▶ ASSIGNMENT: Copy out the data below, all of it, exactly.

▶ SUPPLIED INFORMATION:
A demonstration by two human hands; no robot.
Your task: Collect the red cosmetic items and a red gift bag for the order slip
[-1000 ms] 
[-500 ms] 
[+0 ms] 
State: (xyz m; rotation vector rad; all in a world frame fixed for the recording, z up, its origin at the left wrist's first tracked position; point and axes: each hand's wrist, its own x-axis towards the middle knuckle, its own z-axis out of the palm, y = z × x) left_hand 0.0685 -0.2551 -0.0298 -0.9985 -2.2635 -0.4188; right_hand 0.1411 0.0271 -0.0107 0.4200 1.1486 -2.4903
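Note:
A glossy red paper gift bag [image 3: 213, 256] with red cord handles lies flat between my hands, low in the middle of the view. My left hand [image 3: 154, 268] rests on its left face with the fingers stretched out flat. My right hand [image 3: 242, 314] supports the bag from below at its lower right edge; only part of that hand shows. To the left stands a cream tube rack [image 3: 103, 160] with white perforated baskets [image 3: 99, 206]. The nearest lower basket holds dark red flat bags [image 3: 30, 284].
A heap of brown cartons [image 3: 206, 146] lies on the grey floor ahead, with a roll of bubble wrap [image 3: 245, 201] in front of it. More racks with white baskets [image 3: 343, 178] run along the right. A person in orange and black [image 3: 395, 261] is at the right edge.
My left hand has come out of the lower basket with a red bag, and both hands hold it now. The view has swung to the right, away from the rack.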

▶ FINISHED TASK:
A demonstration by two human hands; no robot.
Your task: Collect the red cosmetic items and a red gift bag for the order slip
[-1000 ms] 
[-500 ms] 
[+0 ms] 
State: (xyz m; rotation vector rad; all in a world frame fixed for the recording, z up, its origin at the left wrist's first tracked position; point and axes: each hand's wrist, its own x-axis towards the middle knuckle, its own z-axis out of the palm, y = z × x) left_hand 0.0685 -0.2551 -0.0298 -0.9985 -2.2635 -0.4188; right_hand 0.1411 0.0271 -0.0107 0.4200 1.1486 -2.4903
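Note:
A glossy red paper gift bag [image 3: 213, 256] with red cord handles lies flat between my hands, low in the middle of the view. My left hand [image 3: 154, 268] rests on its left face with the fingers stretched out flat. My right hand [image 3: 242, 314] supports the bag from below at its lower right edge; only part of that hand shows. To the left stands a cream tube rack [image 3: 103, 160] with white perforated baskets [image 3: 99, 206]. The nearest lower basket holds dark red flat bags [image 3: 30, 284].
A heap of brown cartons [image 3: 206, 146] lies on the grey floor ahead, with a roll of bubble wrap [image 3: 245, 201] in front of it. More racks with white baskets [image 3: 343, 178] run along the right. A person in orange and black [image 3: 395, 261] is at the right edge.
My left hand has come out of the lower basket with a red bag, and both hands hold it now. The view has swung to the right, away from the rack.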

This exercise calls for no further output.